I was trying out the new Safari 4 Beta when I discovered that my site was being considered armed and dangerous. At first, I thought it was Google down again, but I wouldn’t think they can make the same mistake twice like that. After I read their report I figured maybe it was because I’m hosted at DreamHost and my server IP address is shared with other malicious sites. I posted on Twitter and Ben Hyde suggested I checked on #dreamhost on freenode for a possible answer and I’m glad I did. A guy asks for my URL, checks it and asks whether I meant for a hidden iframe at the bottom of my page to some shady domain. Bingo! I’ve been compromised again. This simply sucks.

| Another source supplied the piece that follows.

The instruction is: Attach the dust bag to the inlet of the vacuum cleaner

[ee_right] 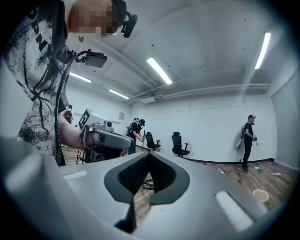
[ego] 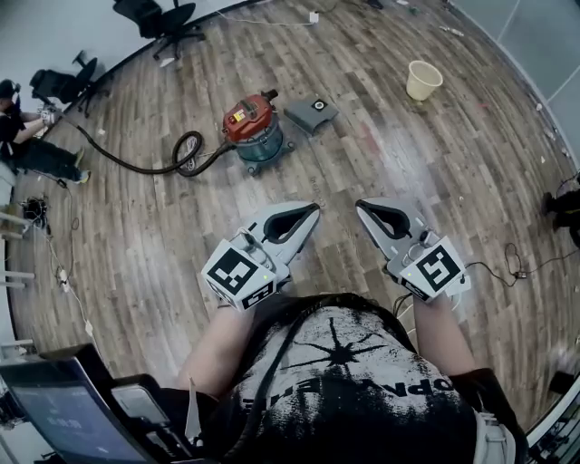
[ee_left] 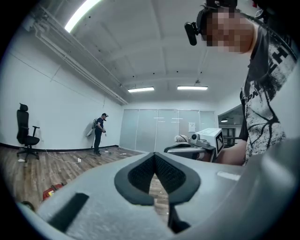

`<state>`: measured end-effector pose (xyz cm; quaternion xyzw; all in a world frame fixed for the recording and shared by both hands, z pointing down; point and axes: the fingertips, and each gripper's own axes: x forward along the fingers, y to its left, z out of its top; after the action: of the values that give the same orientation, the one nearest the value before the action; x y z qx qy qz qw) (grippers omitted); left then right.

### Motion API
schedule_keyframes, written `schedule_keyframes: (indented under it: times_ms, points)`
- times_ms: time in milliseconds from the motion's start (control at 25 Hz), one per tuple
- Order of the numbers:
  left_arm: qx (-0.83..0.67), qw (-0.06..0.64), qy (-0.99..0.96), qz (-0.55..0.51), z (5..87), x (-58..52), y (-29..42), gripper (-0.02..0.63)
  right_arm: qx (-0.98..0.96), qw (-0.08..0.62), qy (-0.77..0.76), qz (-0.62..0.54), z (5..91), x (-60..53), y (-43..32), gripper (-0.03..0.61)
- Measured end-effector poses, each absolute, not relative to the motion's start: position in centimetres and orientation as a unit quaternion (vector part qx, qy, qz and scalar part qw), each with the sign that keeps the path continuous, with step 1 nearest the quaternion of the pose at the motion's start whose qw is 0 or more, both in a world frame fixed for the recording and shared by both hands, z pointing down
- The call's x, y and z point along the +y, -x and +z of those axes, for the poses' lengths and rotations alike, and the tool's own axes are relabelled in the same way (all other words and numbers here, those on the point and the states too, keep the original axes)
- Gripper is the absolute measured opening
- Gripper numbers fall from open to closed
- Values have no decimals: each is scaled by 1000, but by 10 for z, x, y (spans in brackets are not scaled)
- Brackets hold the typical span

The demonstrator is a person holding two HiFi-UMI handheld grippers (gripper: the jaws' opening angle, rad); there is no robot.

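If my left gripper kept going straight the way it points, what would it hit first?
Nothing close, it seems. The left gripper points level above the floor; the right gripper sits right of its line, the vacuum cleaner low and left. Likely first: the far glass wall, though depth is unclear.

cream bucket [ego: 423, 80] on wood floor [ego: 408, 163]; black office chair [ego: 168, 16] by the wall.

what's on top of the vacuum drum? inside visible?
A red lid with a yellow patch sits on the drum. It covers the inside, so nothing in there shows. The grey flat piece lies on the floor beside it, not on top.
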<state>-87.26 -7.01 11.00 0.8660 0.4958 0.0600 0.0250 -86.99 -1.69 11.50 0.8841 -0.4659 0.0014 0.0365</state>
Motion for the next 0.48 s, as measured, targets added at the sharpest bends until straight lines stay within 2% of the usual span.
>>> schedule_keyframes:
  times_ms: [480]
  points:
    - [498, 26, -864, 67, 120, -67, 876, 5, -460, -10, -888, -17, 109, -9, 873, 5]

Fool me once, shame on me and you can ask Bush for the rest, but the first thing that came to mind was to write a cron job that saves a hash of my template files, checks it daily and mails me whenever it changes. And don’t worry, I was thinking of you too, WordPress-using reader. So I wrote the function as a WordPress plugin so others can benefit from it, until the spammers catch up with it. It’s very simple and to the point, but I made sure it was as hands-off as possible.

Instructions

• Make sure your WordPress installation and template are safe.
• Download the code to your WP plugins folder and rename the file extension to .php
• Activate the plugin.
• That’s pretty much it.

The first time it runs it will compute a signature based on your template files’ content. Then, it will check the content hasn’t changed once a day. In the case your theme get hacked and the contents of your files change, my plugin will discover that and mail you immediately. In fact, it will continue emailing you every day until you fix it. Additionally, it’ll show you a nice notice in your admin panel to warn you that someone changed your theme. If you want to reset it the warning, simply deactivate/activate the plugin to start fresh.

I must say that as much as I hate having to figure out how WordPress works on its entirety every time I write one of these, the end result is short, sweet and very powerful.